**Dataset excerpt:**

BEGIN

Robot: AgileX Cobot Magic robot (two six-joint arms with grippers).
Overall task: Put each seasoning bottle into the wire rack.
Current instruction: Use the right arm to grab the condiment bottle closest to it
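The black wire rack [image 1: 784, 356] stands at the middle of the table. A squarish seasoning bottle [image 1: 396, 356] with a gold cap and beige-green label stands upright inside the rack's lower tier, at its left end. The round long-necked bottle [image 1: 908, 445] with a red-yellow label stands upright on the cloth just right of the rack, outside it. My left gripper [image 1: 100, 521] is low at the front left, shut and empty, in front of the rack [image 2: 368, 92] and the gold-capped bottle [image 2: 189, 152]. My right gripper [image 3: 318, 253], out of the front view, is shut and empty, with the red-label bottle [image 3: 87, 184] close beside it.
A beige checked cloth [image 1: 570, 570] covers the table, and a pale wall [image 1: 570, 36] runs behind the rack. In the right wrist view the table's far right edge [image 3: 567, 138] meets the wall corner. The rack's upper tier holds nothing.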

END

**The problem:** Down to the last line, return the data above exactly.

**Written response:**
Robot: AgileX Cobot Magic robot (two six-joint arms with grippers).
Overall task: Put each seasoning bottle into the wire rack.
Current instruction: Use the right arm to grab the condiment bottle closest to it
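The black wire rack [image 1: 784, 356] stands at the middle of the table. A squarish seasoning bottle [image 1: 396, 356] with a gold cap and beige-green label stands upright inside the rack's lower tier, at its left end. The round long-necked bottle [image 1: 908, 445] with a red-yellow label stands upright on the cloth just right of the rack, outside it. My left gripper [image 1: 100, 521] is low at the front left, shut and empty, in front of the rack [image 2: 368, 92] and the gold-capped bottle [image 2: 189, 152]. My right gripper [image 3: 318, 253], out of the front view, is shut and empty, with the red-label bottle [image 3: 87, 184] close beside it.
A beige checked cloth [image 1: 570, 570] covers the table, and a pale wall [image 1: 570, 36] runs behind the rack. In the right wrist view the table's far right edge [image 3: 567, 138] meets the wall corner. The rack's upper tier holds nothing.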

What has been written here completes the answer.